Der richtige Umgang mit Gewaltfolgen will gelernt sein
Bereits seit 2011 sind Spitäler eigentlich zu Opferschutzgruppen – das heißt interdisziplinären Teams aus Medizin, Psychologie und Pflege - verpflichtet. Der Vorgabe sind bisher aber österreichweit erst wenige Krankenhäuser nachgekommen, unter anderen jene der Barmherzigen Brüder. Die bestmögliche Versorgung der von psychischer und sexueller Gewalt Betroffenen sowie auch Hilfestellungen für die eigenen Mitarbeiter, die damit konfrontiert sind, seien dabei im Vordergrund gestanden, gab Pichler an. "Unter den 130.000 Patienten, die jährlich in unsere Ambulanz kommen und hier auch ohne Versicherung kostenlos versorgt werden, sind auch zahlreiche Gewaltopfer.

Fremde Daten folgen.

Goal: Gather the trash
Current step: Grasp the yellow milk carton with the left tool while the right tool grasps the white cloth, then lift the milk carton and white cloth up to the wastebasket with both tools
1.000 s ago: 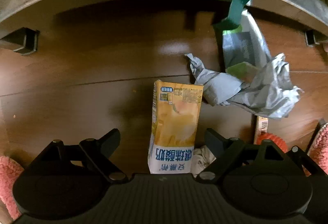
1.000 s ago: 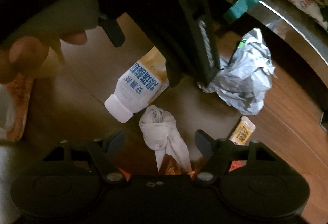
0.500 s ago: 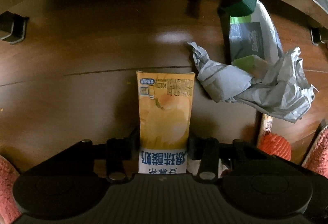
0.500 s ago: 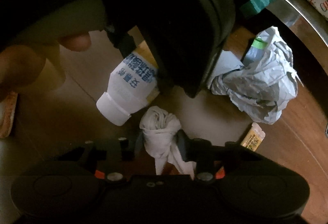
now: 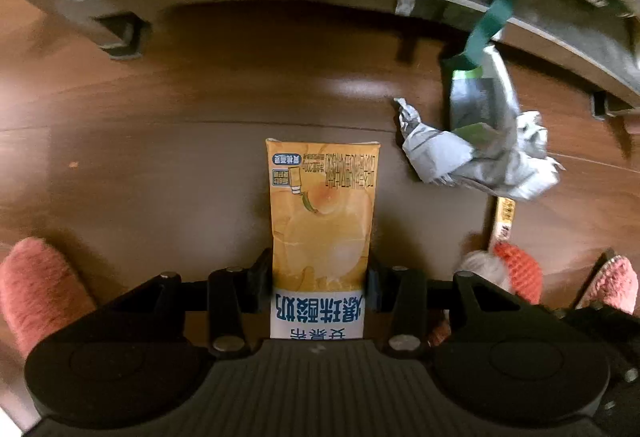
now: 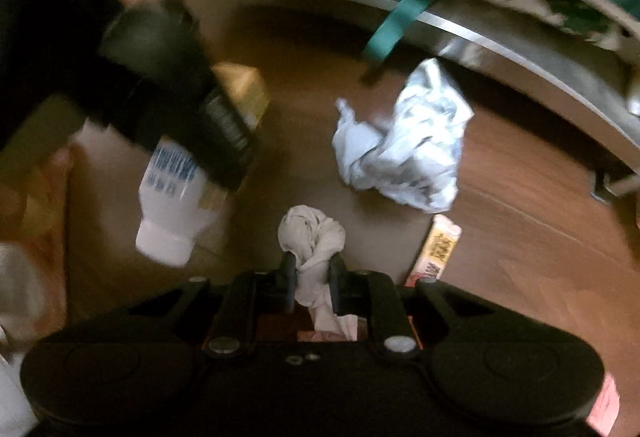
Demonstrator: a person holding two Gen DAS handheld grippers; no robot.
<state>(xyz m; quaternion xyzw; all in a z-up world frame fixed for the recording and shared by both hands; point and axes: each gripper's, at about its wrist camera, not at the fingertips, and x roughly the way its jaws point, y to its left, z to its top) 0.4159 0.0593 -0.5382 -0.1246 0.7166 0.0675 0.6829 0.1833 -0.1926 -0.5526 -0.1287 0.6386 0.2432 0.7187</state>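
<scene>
- Yogurt pouch (image 5: 320,221) – held between the left gripper (image 5: 318,287) pads, long axis running straight away from the gripper, white cap end (image 6: 164,245) near the camera, flat sealed end far.
- Left gripper clamped on the pouch's lower body, pointing down at the floor (image 5: 160,165).
- Twisted tissue (image 6: 312,241) sits between the right gripper (image 6: 313,283) pads, jaws closing on its narrow waist – knot end sticks out beyond the tips.
- Still on the floor: crumpled paper (image 6: 404,149) far right, small snack wrapper (image 6: 438,245) just right of the right gripper – right hand is nearer to both, I'd judge.

Wooden floor (image 5: 168,165) — pink slippers (image 5: 38,285)
</scene>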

Wichtig ist es hier, die Situation richtig einzuschätzen, den Routinebetrieb zu unterbrechen und mit der nötigen Sensibilität adäquat Hilfe zu leisten."
Personal besucht Fortbildungen in der Freizeit
Seit dem Start der Opferschutzgruppe würden Gewaltopfer zuverlässiger erkannt, erklärt die diplomierte Gesundheits- und Krankenschwester Petra Lemke, selbst Mitglied des fünfköpfigen Opferschutz-Teams. "Die Mitarbeiter werden mutiger, Gewaltbetroffene als solche zu behandeln, ihre Wunden zu dokumentieren und Beweise zu sichern. Früher hat man sie meist nur in die Unfallabteilung abgeschoben." Hohes persönliches Engagement sei neben Affinität zum Thema für diese Arbeit jedoch notwendig, was auch Krankenhausleiter Pichler bestätigt: Fortbildungen des Personals würden aufgrund knapper Budgets bisher vor allem in der Freizeit geschehen, wobei jedoch eine Ausweitung des Schulungsangebots auf das gesamte Klinikpersonal geplant sei.
Spurensicherung am verletzten Körper
Wie notwendig diese Arbeit ist, betonte die Wiener Gerichtsmedizinerin Andrea Berzlanovich: "Ärzte und Pflegekräfte müssen künftig besser als bisher gewaltbedingte Verletzungen erkennen, sie sensibel ansprechen und therapieren, die Opfer den Beratungseinrichtungen zuweisen, zugleich jedoch auch erkennbare Beschwerden gerichtsverwertbar dokumentieren." Ein vierseitiger und kleinformatiger Dokumentationsbogen, der soeben von Ärztekammer und Innenministerium erstellt wurde, soll künftig zu einer raschen und präzisen Spurensicherung beitragen, zudem seien auch Leitfäden für den medizinischen Alltag ein wichtiger Schritt in Richtung Qualitätssicherung und Betroffenenhilfe.
Barmherzige Brüder arbeiten mit autonomen Frauenhäusern zusammen
"Wichtig ist in der Opferhilfe, dass sich alle Mitarbeiter darauf verlassen können, dass die jeweilige Berufsgruppe ihre Aufgabe optimal erfüllt - Polizei, Justiz und niedergelassene Ärzte ebenso wie Hebammen und Psychotherapeuten", erklärte Maria Rösslhumer vom Verein "Autonome Österreichische Frauenhäuser", mit dem die Barmherzigen Brüder kooperieren. Professionisten bräuchten keine "Gewaltexperten" sein, benötigten jedoch Sensibilität für das Thema und Kenntnis der verschiedenen Einrichtungen, damit nahtlose Zusammenarbeit gelingt, so Rösslhumer. Wichtig wären entsprechende Schulungen aller im Gesundheitswesen Beschäftigten, wie diese derzeit bereits bei der Polizei existierten.
Um Angebote wie die Frauenhelpline 0800 222 555 bekannter zu machen und die Bevölkerung für das Thema Gewalt zu sensibilisieren, gibt es am Freitag, 22. November ab 17.30 Uhr im Wiener Schikaneder-Kino eine "Filmnacht gegen Gewalt an älteren Menschen", sowie am Sonntag, 24. November, eine Benefizmatinee im Wiener Volkstheater.